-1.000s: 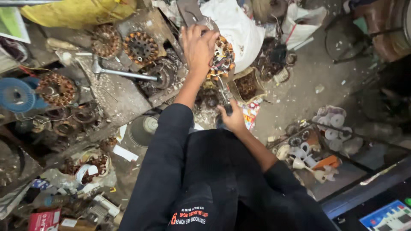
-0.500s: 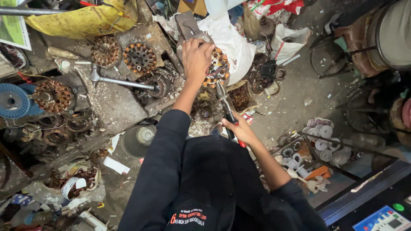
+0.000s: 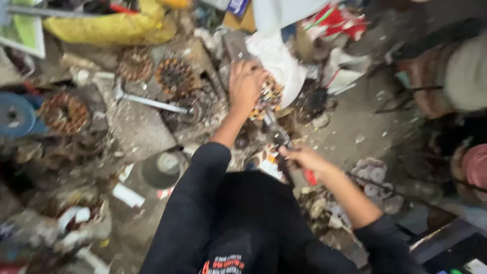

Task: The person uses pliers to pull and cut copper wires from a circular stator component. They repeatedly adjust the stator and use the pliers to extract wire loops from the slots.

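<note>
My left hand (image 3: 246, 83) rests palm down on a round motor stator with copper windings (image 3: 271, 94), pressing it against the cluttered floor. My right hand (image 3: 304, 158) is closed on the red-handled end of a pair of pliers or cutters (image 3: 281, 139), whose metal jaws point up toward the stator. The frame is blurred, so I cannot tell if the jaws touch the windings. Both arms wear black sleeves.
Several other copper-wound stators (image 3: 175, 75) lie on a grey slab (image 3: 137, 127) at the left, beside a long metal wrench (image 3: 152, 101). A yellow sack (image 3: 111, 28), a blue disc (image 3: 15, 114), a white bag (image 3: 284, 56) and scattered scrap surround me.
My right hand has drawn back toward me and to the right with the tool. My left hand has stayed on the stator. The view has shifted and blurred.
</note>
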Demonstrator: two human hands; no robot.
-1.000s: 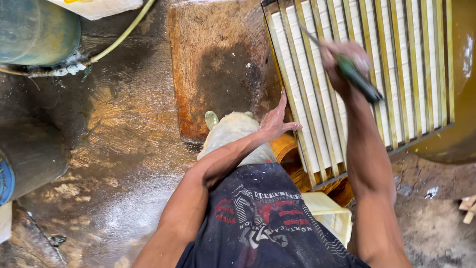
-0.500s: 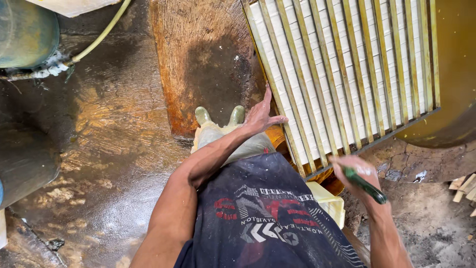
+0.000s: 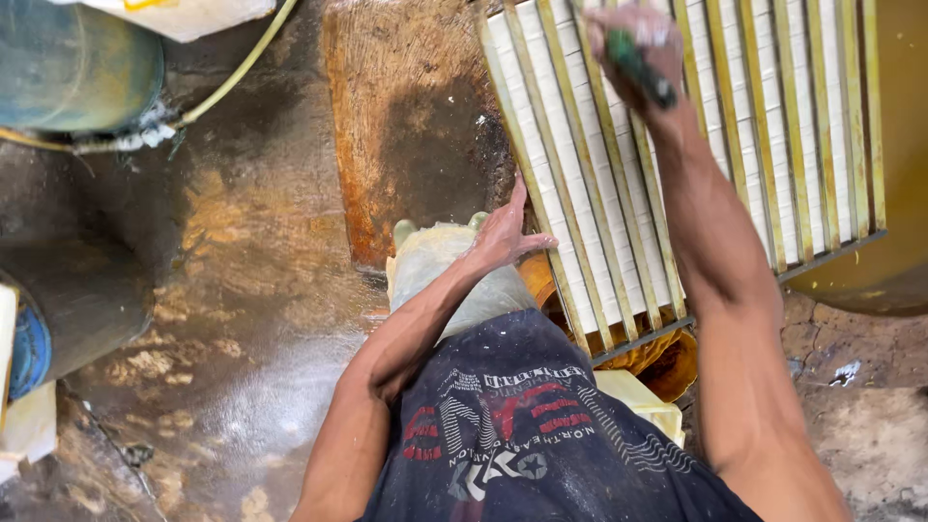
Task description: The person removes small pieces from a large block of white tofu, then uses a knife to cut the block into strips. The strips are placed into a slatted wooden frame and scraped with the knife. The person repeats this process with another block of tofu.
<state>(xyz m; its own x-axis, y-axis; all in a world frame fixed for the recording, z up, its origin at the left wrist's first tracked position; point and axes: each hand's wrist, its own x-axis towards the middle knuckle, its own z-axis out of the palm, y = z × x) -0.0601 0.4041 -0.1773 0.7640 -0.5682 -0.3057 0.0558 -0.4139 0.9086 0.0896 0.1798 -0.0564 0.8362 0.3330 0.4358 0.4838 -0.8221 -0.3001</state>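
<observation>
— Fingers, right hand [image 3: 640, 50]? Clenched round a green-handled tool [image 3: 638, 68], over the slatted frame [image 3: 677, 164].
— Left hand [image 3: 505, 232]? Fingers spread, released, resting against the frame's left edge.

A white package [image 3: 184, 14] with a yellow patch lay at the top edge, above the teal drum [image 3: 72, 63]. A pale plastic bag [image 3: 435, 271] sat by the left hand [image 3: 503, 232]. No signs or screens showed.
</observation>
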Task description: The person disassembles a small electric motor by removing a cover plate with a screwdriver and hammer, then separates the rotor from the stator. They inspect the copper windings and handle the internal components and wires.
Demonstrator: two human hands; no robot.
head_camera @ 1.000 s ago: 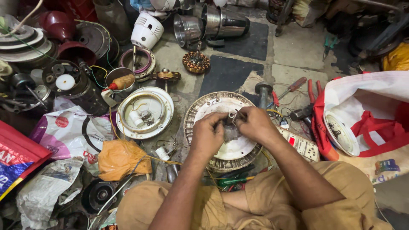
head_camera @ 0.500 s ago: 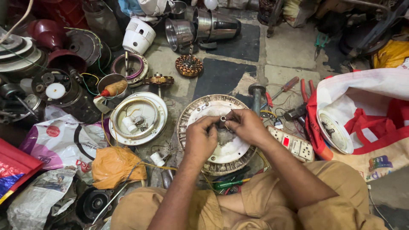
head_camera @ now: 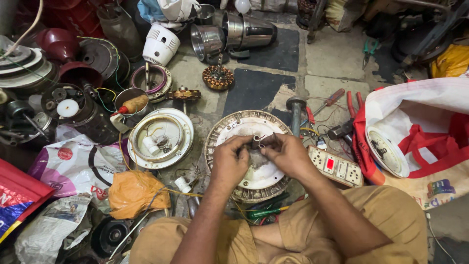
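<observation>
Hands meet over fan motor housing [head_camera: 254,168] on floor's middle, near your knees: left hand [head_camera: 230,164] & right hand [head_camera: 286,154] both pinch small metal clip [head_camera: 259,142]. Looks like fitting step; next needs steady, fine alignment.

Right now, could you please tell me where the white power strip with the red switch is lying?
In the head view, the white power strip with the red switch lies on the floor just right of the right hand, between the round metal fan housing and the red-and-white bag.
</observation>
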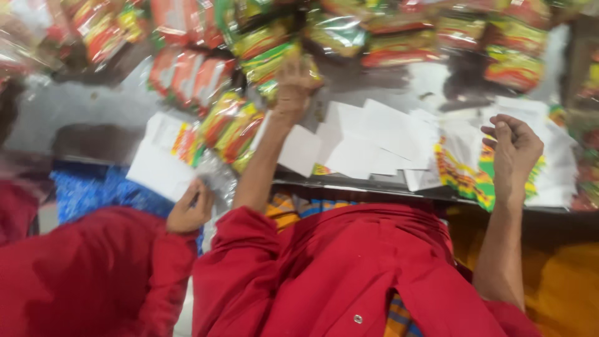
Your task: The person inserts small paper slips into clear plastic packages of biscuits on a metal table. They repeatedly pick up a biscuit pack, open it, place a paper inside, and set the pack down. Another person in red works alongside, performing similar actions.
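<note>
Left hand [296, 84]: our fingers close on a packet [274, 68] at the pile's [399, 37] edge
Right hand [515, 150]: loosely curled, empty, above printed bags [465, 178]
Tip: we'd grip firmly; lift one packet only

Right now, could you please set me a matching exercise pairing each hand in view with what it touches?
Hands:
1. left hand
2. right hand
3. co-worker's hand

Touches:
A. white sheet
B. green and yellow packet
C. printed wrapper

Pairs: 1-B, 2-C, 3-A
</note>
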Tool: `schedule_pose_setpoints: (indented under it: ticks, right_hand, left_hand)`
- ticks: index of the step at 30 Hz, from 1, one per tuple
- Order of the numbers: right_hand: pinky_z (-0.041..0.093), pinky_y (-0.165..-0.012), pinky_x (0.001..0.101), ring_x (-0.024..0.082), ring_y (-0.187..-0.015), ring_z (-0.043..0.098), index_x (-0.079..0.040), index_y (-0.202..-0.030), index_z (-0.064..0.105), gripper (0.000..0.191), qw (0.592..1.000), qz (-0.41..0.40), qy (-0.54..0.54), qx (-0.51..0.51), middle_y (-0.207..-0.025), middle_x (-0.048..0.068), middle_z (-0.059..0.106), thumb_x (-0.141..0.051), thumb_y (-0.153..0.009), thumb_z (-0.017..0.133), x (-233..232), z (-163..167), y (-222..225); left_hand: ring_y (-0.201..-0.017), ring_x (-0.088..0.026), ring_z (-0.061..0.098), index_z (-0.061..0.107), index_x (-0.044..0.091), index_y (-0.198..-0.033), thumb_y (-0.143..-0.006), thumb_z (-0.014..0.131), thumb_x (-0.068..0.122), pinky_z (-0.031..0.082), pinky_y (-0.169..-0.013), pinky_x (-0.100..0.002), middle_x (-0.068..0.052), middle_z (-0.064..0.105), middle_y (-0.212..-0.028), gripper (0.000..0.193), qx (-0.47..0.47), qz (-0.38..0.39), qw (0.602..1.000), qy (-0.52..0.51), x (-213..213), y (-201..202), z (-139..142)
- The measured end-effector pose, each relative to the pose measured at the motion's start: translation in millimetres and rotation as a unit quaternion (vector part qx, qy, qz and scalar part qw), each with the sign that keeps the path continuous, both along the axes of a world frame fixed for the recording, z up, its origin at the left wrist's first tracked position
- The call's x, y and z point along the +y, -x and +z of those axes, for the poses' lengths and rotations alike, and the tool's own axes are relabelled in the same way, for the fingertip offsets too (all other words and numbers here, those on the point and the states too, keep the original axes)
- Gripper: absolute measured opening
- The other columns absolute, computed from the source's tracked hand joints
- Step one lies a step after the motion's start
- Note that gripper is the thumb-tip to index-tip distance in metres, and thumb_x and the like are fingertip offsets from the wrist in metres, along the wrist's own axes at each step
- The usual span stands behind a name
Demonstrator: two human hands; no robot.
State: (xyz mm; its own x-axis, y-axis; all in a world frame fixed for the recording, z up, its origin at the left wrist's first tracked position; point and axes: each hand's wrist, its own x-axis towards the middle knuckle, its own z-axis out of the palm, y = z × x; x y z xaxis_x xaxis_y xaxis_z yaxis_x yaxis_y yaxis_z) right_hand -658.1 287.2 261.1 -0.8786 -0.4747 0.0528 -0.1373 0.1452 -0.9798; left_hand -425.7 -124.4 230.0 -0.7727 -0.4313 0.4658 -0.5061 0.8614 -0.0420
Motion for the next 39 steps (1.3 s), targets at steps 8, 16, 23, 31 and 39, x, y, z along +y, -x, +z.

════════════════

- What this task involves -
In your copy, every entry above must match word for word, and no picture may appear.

- Result -
-1.000s: 
-0.500s: 
+0.000s: 

Task: The person uses pliers to pull and cut copper wires from a circular stator component. They repeatedly adjust the stator and use the pliers to extract wire loops from the slots.

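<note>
My left hand (image 3: 246, 83) rests palm down on a round motor stator with copper windings (image 3: 271, 94), pressing it against the cluttered floor. My right hand (image 3: 304, 158) is closed on the red-handled end of a pair of pliers or cutters (image 3: 281, 139), whose metal jaws point up toward the stator. The frame is blurred, so I cannot tell if the jaws touch the windings. Both arms wear black sleeves.
Several other copper-wound stators (image 3: 175, 75) lie on a grey slab (image 3: 137, 127) at the left, beside a long metal wrench (image 3: 152, 101). A yellow sack (image 3: 111, 28), a blue disc (image 3: 15, 114), a white bag (image 3: 284, 56) and scattered scrap surround me.
My right hand has drawn back toward me and to the right with the tool. My left hand has stayed on the stator. The view has shifted and blurred.
</note>
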Demonstrator: two human hands; no robot.
-1.000s: 
-0.500s: 
+0.000s: 
Task description: The person removes small pieces from a large block of white tofu, then uses a knife to cut the block into strips. The strips are placed into a slatted wooden frame and scraped with the knife. The person repeats this process with another block of tofu.
<state>(xyz m; its own x-axis, y-axis; all in a world frame fixed for the recording, z up, its origin at the left wrist's first tracked position; point and axes: each hand's wrist, its own x-axis towards the middle knuckle, its own z-axis out of the palm, y = z × x) -0.0601 0.4041 -0.1773 0.7640 -0.5682 -0.3057 0.0558 -0.4139 0.9086 0.0896 0.1798 -0.0564 0.8362 0.3330 0.4358 0.4838 -0.8221 -0.3001</state>
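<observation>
— Fingers, right hand [image 3: 640, 50]? Clenched round a green-handled tool [image 3: 638, 68], over the slatted frame [image 3: 677, 164].
— Left hand [image 3: 505, 232]? Fingers spread, released, resting against the frame's left edge.

A white package [image 3: 184, 14] with a yellow patch lay at the top edge, above the teal drum [image 3: 72, 63]. A pale plastic bag [image 3: 435, 271] sat by the left hand [image 3: 503, 232]. No signs or screens showed.
</observation>
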Task description: The person disassembles a small electric motor by removing a cover plate with a screwdriver and hammer, then separates the rotor from the stator. They inspect the copper windings and handle the internal components and wires.
Demonstrator: two human hands; no robot.
head_camera @ 1.000 s ago: 
head_camera @ 0.500 s ago: 
head_camera @ now: 
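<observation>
Hands meet over fan motor housing [head_camera: 254,168] on floor's middle, near your knees: left hand [head_camera: 230,164] & right hand [head_camera: 286,154] both pinch small metal clip [head_camera: 259,142]. Looks like fitting step; next needs steady, fine alignment.

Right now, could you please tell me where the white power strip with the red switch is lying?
In the head view, the white power strip with the red switch lies on the floor just right of the right hand, between the round metal fan housing and the red-and-white bag.
</observation>
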Your task: The person inserts small paper slips into clear plastic packages of biscuits on a metal table. They repeatedly pick up a biscuit pack, open it, place a paper inside, and set the pack down. Another person in red works alongside, performing similar actions.
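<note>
Left hand [296, 84]: our fingers close on a packet [274, 68] at the pile's [399, 37] edge
Right hand [515, 150]: loosely curled, empty, above printed bags [465, 178]
Tip: we'd grip firmly; lift one packet only

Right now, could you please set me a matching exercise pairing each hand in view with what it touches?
Hands:
1. left hand
2. right hand
3. co-worker's hand

Touches:
A. white sheet
B. green and yellow packet
C. printed wrapper

Pairs: 1-B, 2-C, 3-A
</note>
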Tool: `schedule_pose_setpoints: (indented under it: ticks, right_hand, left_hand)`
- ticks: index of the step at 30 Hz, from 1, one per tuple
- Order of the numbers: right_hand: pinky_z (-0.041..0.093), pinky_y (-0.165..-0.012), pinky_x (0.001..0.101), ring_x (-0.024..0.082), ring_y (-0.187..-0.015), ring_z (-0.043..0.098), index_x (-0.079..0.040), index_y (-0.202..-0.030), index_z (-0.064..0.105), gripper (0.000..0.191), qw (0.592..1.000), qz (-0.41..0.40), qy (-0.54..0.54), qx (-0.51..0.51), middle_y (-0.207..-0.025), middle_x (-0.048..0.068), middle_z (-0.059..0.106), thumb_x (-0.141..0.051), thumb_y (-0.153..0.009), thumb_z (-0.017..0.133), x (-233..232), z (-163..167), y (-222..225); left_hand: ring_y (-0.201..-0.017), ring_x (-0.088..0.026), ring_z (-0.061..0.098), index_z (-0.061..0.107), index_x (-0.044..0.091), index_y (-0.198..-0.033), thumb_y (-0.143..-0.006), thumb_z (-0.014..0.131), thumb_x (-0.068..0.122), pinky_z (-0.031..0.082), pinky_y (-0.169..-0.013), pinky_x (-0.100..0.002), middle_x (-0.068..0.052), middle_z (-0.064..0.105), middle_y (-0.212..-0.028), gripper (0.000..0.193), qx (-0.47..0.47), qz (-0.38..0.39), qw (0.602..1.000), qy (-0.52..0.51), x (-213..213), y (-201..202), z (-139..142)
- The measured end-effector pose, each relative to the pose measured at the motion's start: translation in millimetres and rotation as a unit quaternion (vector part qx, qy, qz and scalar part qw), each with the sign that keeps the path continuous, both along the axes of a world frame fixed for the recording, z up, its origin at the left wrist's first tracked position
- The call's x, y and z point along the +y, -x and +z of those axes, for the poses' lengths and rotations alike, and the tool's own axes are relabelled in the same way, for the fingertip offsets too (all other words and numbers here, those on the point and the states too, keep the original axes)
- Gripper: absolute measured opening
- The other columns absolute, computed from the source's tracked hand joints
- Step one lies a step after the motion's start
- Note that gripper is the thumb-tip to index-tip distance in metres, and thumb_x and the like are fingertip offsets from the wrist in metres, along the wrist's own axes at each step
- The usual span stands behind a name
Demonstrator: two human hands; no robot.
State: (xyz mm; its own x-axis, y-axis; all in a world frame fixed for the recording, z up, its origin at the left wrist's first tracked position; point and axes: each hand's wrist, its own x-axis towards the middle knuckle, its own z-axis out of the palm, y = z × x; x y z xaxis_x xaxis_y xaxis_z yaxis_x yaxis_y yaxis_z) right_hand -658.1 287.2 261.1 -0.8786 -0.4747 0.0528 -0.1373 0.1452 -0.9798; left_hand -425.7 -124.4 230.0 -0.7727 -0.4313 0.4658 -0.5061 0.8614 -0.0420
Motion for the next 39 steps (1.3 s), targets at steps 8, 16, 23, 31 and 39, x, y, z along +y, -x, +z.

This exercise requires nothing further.